**BRIEF**
Look through the listing for the string "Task" and copy out every line that holds it.

**RECORD EXCERPTS**
○ ○ ○ ○

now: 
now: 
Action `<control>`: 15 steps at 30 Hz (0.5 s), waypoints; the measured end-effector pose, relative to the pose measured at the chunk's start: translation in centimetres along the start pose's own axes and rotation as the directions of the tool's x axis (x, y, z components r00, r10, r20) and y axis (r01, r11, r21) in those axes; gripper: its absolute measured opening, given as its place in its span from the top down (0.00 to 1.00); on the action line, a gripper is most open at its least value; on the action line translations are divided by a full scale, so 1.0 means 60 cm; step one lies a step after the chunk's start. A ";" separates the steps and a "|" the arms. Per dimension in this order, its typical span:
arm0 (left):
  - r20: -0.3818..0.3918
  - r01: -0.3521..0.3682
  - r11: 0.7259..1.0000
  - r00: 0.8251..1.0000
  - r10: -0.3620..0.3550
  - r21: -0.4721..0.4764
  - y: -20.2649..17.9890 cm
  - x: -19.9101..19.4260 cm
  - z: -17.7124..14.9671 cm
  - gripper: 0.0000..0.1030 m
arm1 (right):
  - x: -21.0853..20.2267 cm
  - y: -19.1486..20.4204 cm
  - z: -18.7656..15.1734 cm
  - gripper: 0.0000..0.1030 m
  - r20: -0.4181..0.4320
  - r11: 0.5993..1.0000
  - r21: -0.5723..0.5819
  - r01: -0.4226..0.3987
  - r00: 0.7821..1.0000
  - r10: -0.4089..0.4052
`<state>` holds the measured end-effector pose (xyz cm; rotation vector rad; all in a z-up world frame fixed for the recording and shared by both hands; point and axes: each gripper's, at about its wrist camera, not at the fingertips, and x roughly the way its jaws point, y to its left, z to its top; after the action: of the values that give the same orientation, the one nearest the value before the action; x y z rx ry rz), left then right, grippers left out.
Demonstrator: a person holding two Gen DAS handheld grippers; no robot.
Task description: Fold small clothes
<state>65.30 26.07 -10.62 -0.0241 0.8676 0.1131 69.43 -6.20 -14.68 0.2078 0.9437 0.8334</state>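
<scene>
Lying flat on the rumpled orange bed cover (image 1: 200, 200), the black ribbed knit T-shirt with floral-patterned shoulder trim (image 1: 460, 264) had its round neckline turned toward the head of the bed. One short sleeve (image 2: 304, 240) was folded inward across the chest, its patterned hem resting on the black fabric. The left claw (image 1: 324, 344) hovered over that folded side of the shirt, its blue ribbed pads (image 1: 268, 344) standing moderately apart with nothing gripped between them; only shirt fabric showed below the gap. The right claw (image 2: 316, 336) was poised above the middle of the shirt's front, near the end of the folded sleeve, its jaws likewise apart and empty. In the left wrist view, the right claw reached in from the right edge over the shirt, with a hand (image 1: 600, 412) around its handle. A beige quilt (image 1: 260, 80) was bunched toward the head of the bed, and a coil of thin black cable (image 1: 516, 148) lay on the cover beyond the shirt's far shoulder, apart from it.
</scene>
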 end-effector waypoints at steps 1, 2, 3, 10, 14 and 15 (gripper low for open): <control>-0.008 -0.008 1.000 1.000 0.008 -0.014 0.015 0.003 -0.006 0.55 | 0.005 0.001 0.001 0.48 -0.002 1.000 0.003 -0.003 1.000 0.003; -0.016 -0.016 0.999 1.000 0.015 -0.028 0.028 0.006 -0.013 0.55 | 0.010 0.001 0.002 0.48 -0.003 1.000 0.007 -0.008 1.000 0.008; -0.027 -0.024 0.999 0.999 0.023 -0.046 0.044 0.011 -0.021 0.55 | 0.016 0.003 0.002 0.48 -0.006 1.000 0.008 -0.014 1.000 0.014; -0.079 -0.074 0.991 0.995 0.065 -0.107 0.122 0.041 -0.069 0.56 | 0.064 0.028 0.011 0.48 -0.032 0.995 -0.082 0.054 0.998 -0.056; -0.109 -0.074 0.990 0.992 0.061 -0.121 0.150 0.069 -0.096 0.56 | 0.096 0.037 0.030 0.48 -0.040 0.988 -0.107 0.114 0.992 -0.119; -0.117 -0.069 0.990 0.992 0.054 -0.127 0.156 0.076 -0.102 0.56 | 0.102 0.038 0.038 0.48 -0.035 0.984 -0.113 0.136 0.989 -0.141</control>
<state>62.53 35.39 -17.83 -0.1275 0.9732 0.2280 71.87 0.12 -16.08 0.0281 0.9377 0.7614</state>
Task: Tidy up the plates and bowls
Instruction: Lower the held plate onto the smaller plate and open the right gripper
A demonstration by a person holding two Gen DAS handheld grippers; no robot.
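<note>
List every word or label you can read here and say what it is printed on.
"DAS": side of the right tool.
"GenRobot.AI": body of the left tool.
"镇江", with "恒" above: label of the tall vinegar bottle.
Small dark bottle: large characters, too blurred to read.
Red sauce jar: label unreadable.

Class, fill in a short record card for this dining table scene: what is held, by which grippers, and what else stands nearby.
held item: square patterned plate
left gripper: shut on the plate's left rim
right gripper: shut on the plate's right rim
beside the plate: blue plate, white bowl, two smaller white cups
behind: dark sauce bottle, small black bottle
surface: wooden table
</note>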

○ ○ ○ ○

**WRITTEN RESPONSE**
Task description: Fold small clothes
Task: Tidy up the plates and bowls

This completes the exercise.